For the records below, copy exactly the span that begins at the line containing "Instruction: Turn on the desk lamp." and stops after the line containing "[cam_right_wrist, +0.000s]", minus any pictures.

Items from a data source
____

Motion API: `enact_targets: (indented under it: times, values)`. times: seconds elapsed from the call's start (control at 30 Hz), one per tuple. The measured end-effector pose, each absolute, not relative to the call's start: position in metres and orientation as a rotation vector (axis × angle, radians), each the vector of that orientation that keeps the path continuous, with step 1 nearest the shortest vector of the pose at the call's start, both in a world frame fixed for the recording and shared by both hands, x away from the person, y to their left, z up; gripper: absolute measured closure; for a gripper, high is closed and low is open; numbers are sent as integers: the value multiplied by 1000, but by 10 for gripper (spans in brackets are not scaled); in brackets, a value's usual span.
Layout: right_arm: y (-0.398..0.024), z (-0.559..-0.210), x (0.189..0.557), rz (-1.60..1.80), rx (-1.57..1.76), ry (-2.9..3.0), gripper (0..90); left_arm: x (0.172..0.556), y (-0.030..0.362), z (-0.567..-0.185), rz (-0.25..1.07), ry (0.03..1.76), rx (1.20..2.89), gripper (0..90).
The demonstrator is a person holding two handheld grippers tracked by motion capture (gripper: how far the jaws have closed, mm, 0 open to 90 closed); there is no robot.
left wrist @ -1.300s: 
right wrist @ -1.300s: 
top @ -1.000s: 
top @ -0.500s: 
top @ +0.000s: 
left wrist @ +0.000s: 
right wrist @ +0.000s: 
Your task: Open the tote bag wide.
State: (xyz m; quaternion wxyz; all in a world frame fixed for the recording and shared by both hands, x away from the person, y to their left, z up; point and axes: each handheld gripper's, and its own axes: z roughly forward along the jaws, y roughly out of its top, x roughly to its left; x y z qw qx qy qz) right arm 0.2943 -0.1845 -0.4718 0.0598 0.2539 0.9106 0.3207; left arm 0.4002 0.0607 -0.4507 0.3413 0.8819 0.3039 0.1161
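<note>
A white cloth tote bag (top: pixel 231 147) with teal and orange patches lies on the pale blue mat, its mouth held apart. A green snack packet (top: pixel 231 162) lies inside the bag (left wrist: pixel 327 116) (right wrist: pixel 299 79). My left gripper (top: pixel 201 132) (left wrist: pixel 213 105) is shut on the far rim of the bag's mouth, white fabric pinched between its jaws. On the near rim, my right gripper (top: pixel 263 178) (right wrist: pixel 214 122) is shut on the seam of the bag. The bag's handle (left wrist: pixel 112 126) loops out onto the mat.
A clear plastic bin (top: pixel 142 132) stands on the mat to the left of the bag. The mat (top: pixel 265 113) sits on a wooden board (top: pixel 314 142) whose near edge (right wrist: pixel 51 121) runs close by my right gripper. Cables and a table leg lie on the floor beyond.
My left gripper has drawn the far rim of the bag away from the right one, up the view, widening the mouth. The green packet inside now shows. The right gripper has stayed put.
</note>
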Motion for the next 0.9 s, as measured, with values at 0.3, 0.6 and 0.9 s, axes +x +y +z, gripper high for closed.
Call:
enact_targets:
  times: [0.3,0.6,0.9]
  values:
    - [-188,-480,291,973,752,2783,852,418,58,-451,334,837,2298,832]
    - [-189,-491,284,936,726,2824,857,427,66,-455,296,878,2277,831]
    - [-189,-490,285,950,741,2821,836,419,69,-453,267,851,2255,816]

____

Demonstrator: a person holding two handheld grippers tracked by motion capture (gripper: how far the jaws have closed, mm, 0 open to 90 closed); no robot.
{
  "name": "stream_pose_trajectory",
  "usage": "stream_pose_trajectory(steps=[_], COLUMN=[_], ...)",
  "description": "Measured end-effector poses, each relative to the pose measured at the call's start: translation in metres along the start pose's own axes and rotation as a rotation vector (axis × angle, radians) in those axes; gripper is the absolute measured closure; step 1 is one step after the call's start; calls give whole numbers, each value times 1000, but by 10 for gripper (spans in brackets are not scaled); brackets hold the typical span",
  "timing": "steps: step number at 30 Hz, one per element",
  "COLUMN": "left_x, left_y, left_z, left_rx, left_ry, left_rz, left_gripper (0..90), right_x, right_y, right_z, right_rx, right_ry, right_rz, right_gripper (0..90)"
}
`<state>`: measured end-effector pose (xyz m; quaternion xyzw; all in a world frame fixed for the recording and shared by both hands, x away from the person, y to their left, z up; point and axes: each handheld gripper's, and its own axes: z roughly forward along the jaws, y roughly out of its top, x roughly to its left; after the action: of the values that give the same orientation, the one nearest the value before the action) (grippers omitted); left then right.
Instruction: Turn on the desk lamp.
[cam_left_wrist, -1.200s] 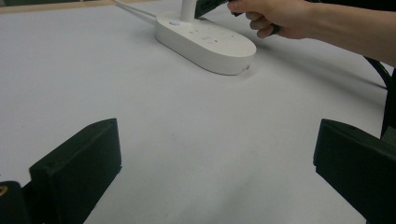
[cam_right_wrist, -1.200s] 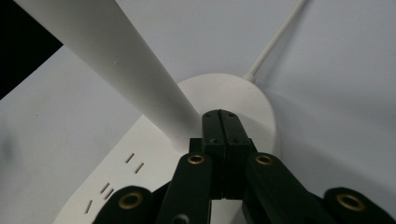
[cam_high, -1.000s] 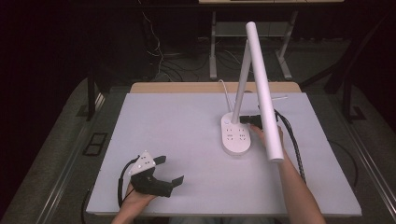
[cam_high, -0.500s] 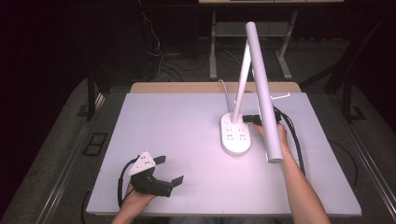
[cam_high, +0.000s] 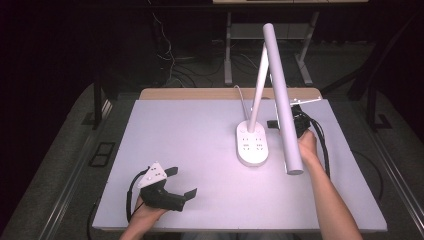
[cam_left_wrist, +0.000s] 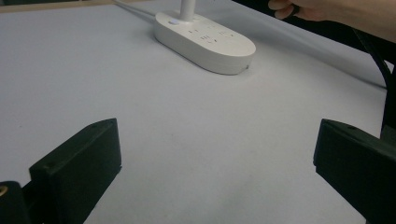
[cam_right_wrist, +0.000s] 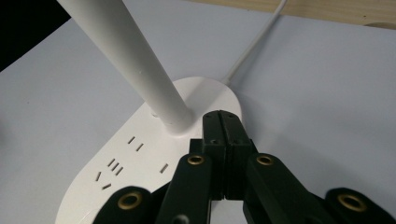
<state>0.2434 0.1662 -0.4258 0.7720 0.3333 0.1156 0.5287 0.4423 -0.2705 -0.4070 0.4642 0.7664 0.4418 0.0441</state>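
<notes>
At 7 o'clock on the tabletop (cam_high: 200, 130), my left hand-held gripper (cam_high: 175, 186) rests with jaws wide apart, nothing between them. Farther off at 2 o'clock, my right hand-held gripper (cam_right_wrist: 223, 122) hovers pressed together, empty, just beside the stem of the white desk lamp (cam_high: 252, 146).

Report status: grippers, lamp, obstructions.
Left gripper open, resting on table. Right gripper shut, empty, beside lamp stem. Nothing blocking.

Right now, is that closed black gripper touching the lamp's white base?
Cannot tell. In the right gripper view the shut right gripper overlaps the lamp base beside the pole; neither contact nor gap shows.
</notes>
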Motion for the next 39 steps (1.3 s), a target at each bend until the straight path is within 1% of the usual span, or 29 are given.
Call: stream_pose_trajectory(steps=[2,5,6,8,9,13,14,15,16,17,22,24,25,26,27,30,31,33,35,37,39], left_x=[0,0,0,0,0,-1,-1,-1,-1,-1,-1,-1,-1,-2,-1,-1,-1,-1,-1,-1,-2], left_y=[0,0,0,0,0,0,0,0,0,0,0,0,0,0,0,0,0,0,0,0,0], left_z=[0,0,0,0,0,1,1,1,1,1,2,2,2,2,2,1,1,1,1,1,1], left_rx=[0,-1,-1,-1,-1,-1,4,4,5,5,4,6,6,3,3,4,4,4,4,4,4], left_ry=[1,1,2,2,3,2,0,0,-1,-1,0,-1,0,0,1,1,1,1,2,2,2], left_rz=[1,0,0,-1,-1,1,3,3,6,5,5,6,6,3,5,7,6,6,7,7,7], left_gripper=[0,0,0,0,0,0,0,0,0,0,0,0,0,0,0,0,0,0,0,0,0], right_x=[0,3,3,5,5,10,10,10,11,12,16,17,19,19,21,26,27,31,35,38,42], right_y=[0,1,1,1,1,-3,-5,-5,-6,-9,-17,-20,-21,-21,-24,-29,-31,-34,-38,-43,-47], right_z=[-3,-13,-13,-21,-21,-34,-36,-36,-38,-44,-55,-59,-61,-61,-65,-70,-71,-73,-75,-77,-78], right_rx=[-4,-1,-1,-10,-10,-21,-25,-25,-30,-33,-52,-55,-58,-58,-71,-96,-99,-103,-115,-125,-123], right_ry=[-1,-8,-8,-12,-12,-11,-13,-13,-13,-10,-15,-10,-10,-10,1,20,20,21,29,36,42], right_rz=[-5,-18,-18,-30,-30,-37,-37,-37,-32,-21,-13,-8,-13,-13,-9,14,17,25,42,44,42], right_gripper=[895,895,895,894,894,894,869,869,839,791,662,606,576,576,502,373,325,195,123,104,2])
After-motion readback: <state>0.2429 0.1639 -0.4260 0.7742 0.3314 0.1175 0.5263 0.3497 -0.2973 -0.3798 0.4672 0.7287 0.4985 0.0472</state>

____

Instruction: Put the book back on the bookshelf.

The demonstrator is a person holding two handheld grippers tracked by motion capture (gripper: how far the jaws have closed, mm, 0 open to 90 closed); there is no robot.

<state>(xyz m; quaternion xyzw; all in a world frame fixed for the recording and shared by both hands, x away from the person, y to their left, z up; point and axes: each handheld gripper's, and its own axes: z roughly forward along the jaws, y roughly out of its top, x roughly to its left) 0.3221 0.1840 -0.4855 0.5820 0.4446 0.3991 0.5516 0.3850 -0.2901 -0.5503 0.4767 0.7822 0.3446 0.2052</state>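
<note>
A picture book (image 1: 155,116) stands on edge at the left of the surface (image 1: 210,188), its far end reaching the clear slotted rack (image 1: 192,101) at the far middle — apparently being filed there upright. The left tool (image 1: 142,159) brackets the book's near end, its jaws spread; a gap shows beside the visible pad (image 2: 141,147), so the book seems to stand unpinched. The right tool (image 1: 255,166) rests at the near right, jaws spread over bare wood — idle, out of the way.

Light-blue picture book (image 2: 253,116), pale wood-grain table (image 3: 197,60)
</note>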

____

• TASK ANSWER:
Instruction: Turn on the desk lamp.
[cam_left_wrist, -1.200s] 
[cam_right_wrist, -1.200s] 
[cam_high, -1.000s] 
[cam_high, -0.500s] 
[cam_high, +0.000s] 
[cam_left_wrist, +0.000s] 
[cam_right_wrist, +0.000s] 

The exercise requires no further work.